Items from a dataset
##########

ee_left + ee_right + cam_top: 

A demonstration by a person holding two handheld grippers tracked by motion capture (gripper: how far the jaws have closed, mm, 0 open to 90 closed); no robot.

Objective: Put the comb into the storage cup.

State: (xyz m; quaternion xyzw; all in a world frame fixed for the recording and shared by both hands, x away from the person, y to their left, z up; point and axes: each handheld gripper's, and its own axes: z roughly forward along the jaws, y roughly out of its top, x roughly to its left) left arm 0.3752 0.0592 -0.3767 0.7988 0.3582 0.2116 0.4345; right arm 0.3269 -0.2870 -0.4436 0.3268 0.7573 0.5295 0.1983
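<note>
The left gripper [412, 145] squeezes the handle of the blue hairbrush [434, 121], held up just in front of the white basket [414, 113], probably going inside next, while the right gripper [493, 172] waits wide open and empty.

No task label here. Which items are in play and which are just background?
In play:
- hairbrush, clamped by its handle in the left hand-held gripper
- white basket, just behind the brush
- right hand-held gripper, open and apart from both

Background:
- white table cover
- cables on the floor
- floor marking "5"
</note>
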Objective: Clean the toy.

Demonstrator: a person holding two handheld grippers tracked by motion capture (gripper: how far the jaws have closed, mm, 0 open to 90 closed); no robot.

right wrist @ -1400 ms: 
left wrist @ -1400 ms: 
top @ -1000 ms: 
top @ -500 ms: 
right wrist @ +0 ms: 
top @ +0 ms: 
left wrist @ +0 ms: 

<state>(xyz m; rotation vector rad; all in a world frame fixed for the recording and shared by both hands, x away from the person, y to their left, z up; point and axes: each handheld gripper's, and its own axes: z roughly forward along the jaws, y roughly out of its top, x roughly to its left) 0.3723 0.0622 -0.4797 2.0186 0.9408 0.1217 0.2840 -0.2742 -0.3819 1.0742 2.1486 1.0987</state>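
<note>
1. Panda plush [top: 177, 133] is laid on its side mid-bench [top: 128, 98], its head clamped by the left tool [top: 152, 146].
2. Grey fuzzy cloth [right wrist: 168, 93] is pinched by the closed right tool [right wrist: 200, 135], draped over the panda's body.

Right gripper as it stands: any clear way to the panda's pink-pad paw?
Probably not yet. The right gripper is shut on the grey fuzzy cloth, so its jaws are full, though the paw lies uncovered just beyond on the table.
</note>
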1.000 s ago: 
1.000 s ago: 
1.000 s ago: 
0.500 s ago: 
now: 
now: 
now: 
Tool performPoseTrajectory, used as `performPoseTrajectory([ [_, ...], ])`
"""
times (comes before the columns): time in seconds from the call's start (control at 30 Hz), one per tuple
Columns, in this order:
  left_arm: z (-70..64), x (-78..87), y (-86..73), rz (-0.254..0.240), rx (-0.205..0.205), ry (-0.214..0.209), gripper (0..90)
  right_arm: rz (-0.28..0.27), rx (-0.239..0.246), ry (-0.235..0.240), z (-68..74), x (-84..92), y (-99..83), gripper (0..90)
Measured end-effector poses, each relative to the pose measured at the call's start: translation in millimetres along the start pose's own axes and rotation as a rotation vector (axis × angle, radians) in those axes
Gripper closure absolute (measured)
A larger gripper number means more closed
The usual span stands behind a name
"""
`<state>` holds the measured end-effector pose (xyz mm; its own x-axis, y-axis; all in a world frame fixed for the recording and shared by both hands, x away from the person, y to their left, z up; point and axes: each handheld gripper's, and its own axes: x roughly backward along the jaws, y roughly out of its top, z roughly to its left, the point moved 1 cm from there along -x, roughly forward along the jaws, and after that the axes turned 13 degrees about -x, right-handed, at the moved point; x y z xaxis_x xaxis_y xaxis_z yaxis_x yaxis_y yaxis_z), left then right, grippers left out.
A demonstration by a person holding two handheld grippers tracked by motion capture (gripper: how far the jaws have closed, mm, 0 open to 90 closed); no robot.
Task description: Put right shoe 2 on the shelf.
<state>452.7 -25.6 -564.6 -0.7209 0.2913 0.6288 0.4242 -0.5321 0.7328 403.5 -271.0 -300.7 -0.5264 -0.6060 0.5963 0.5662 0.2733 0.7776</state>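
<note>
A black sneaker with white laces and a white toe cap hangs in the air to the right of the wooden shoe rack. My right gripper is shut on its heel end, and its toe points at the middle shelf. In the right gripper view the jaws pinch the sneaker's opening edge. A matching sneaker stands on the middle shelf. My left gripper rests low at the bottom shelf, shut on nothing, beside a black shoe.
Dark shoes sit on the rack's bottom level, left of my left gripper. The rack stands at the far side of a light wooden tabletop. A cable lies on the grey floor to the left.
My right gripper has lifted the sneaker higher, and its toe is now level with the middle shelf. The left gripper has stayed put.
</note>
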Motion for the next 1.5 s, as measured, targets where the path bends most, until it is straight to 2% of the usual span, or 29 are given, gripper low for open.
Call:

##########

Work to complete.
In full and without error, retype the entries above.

Output of the task.
ee_left + ee_right + cam_top: 

A demonstration by a person holding two handheld grippers tracked by motion capture (gripper: how far the jaws have closed, mm, 0 open to 90 closed); no robot.

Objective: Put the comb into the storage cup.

State: (xyz m; quaternion xyzw; all in a world frame fixed for the recording and shared by both hands, x away from the person, y to their left, z up; point and axes: each handheld gripper's, and its own axes: z roughly forward along the jaws, y roughly out of its top, x roughly to its left) left arm 0.3752 0.0592 -0.3767 0.7988 0.3582 0.2116 0.4345; right arm 0.3269 -0.2870 -0.4436 0.3268 0.7573 0.5295 0.1983
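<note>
The left gripper [412, 145] squeezes the handle of the blue hairbrush [434, 121], held up just in front of the white basket [414, 113], probably going inside next, while the right gripper [493, 172] waits wide open and empty.

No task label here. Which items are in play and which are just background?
In play:
- hairbrush, clamped by its handle in the left hand-held gripper
- white basket, just behind the brush
- right hand-held gripper, open and apart from both

Background:
- white table cover
- cables on the floor
- floor marking "5"
</note>
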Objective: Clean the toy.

Demonstrator: a person holding two handheld grippers tracked by motion capture (gripper: how far the jaws have closed, mm, 0 open to 90 closed); no robot.

right wrist @ -1400 ms: 
left wrist @ -1400 ms: 
top @ -1000 ms: 
top @ -500 ms: 
right wrist @ +0 ms: 
top @ +0 ms: 
left wrist @ +0 ms: 

<state>(xyz m; rotation vector rad; all in a world frame fixed for the recording and shared by both hands, x away from the person, y to their left, z up; point and axes: each handheld gripper's, and its own axes: z roughly forward along the jaws, y roughly out of its top, x roughly to its left) 0.3723 0.0622 -0.4797 2.0186 0.9408 0.1217 0.2840 -0.2742 -0.3819 1.0742 2.1486 1.0987</state>
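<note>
1. Panda plush [top: 177, 133] is laid on its side mid-bench [top: 128, 98], its head clamped by the left tool [top: 152, 146].
2. Grey fuzzy cloth [right wrist: 168, 93] is pinched by the closed right tool [right wrist: 200, 135], draped over the panda's body.

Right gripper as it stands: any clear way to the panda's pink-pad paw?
Probably not yet. The right gripper is shut on the grey fuzzy cloth, so its jaws are full, though the paw lies uncovered just beyond on the table.
</note>
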1.000 s ago: 
1.000 s ago: 
1.000 s ago: 
0.500 s ago: 
now: 
now: 
now: 
Tool performPoseTrajectory, used as `performPoseTrajectory([ [_, ...], ])`
"""
times (comes before the columns): time in seconds from the call's start (control at 30 Hz), one per tuple
Columns, in this order:
  left_arm: z (-70..64), x (-78..87), y (-86..73), rz (-0.254..0.240), rx (-0.205..0.205), ry (-0.214..0.209), gripper (0..90)
  right_arm: rz (-0.28..0.27), rx (-0.239..0.246), ry (-0.235..0.240), z (-68..74), x (-84..92), y (-99..83), gripper (0..90)
Measured end-effector poses, each relative to the pose measured at the call's start: translation in millimetres along the start pose's own axes and rotation as a rotation vector (axis × angle, radians) in those axes
Gripper closure absolute (measured)
A larger gripper number means more closed
The usual span stands behind a name
"""
`<state>` holds the measured end-effector pose (xyz mm; its own x-axis, y-axis; all in a world frame fixed for the recording and shared by both hands, x away from the person, y to their left, z up; point and axes: each handheld gripper's, and its own axes: x roughly backward along the jaws, y roughly out of its top, z roughly to its left, the point moved 1 cm from there along -x, roughly forward along the jaws, and after that the axes turned 13 degrees about -x, right-handed, at the moved point; x y z xaxis_x xaxis_y xaxis_z yaxis_x yaxis_y yaxis_z), left then right, grippers left out.
A demonstration by a person holding two handheld grippers tracked by motion capture (gripper: how far the jaws have closed, mm, 0 open to 90 closed); no robot.
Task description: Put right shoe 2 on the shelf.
<state>452.7 -25.6 -564.6 -0.7209 0.2913 0.6288 0.4242 -0.5321 0.7328 403.5 -271.0 -300.7 -0.5264 -0.6060 0.5963 0.5662 0.2733 0.7776</state>
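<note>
A black sneaker with white laces and a white toe cap hangs in the air to the right of the wooden shoe rack. My right gripper is shut on its heel end, and its toe points at the middle shelf. In the right gripper view the jaws pinch the sneaker's opening edge. A matching sneaker stands on the middle shelf. My left gripper rests low at the bottom shelf, shut on nothing, beside a black shoe.
Dark shoes sit on the rack's bottom level, left of my left gripper. The rack stands at the far side of a light wooden tabletop. A cable lies on the grey floor to the left.
My right gripper has lifted the sneaker higher, and its toe is now level with the middle shelf. The left gripper has stayed put.
</note>
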Motion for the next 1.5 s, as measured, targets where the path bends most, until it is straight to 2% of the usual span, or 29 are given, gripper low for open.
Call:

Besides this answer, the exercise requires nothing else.